Eliminating bad characters from a database for upgrading from 7.4 to 8.1

Started by Gregory S. Williamsonover 19 years ago10 messagesgeneral
Jump to latest
#1Gregory S. Williamson
gsw@globexplorer.com

Dear list,

I have been banging my head against a problem for a few days now, and although I am making progress it is painfully slow, and I am hoping that some one out there can steer me in a better way.

I've got a medium size database (7.4), about 64 gigs of data, about 1/3rd of which is in one table, which has ~32 million rows (22 gigs when dumped). This largish table has about 20 different columns of varchar or text.

There are some records that have illegal characters in them, according to postgres 8.1.5, which imposes stricter standards on UTF encoding.

I've been using copy to dump the big table to disk, then try to load it into my new table. When it fails, I use split to break the file into managable chunks and then use ""vi" to find the offending line, then figure out the column. Then I use something like:

create table bad_char_gids as select gid from parcels where position('Ñ' in s_street) > 0;

And so create a table with the ids of the bad records; and then use replace to either replace or eliminate the offending characters from that column. This example got 5001 records, but often it is one record in the whole DB will have some other offending character. I fix the problem in the loaddata as well, and continue.

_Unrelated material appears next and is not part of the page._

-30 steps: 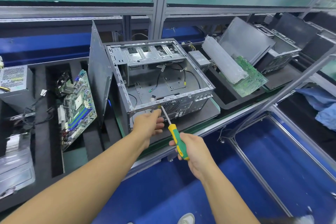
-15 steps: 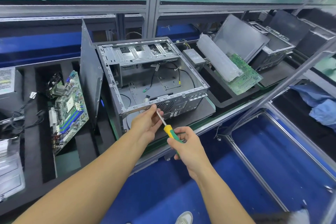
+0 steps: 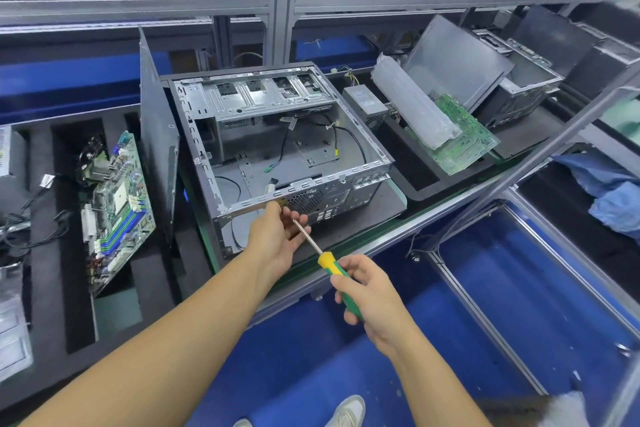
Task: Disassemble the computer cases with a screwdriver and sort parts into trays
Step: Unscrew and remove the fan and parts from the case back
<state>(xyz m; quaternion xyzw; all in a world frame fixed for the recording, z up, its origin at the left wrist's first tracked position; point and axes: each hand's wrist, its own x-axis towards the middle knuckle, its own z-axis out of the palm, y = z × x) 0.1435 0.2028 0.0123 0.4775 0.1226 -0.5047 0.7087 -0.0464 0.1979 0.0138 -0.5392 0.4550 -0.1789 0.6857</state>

The problem is that there are errors in quite a few of the columns (but only a few tens of thousands of records), and the offending characters are all quite different (wierd diacritics and characters, upper and lower case). And so this is a very slow process.

Is there any way to get a list of records, even if done repeatedly for each column, that would let me find the offending records in 7.4 which have any invalid UTF chars? I am feeling stupid for not seeing one ... I can find any individual bad character, but I want to find them all at once, if possible.

TIA,

Greg Williamson
DBA
GlobeXplorer LLC

#2Russell Smith
mr-russ@pws.com.au
In reply to: Gregory S. Williamson (#1)
Re: Eliminating bad characters from a database for upgrading

Gregory S. Williamson wrote:

Dear list,

I have been banging my head against a problem for a few days now, and although I am making progress it is painfully slow, and I am hoping that some one out there can steer me in a better way.

I've got a medium size database (7.4), about 64 gigs of data, about 1/3rd of which is in one table, which has ~32 million rows (22 gigs when dumped). This largish table has about 20 different columns of varchar or text.

There are some records that have illegal characters in them, according to postgres 8.1.5, which imposes stricter standards on UTF encoding.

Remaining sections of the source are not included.